§ **TASK DETAILS**
Both the line with "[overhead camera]" and the line with "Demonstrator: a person" in the records below must appear in the output, along with every line between them, exactly and with nothing added.
Start of EXERCISE DATA
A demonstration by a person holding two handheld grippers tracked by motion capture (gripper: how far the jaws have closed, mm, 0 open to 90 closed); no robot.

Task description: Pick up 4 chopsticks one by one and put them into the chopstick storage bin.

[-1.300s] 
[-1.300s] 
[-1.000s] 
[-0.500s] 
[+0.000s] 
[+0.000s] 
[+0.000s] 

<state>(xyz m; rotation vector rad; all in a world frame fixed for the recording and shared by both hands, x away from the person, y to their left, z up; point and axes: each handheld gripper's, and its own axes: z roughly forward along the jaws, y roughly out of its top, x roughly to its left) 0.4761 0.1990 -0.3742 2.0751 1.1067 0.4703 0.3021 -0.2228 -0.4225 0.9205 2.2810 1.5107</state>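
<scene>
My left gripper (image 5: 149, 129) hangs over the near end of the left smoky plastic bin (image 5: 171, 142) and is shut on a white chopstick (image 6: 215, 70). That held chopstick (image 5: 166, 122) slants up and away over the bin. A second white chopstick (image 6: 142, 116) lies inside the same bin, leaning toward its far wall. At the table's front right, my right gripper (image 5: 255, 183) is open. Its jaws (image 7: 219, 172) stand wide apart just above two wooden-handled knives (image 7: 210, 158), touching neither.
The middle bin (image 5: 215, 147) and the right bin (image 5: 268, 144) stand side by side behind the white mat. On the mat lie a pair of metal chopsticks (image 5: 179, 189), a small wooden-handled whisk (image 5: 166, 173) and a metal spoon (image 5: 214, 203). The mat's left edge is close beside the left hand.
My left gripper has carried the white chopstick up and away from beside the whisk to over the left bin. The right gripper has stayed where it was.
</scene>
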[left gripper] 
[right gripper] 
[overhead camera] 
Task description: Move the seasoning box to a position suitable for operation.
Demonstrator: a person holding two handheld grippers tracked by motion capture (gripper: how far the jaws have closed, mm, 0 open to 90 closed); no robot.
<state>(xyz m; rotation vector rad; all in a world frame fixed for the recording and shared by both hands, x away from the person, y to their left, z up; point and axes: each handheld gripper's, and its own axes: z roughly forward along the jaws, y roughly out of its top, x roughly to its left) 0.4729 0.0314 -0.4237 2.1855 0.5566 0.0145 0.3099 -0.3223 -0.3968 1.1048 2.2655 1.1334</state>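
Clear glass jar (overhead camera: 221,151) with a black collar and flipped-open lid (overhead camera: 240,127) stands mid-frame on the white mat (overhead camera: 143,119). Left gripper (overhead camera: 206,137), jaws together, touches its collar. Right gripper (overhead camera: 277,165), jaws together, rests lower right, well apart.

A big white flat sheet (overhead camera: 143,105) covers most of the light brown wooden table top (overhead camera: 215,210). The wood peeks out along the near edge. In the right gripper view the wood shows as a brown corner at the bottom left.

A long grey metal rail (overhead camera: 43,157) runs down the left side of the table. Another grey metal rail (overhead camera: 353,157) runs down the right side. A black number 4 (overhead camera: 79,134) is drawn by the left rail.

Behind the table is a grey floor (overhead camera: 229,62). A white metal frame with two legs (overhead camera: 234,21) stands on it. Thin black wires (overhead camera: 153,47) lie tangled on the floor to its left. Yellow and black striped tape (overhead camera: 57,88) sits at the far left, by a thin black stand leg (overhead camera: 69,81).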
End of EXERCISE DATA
§ **ANSWER AREA**
[overhead camera] 
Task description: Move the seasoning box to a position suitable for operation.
Demonstrator: a person holding two handheld grippers tracked by motion capture (gripper: how far the jaws have closed, mm, 0 open to 90 closed); no robot.

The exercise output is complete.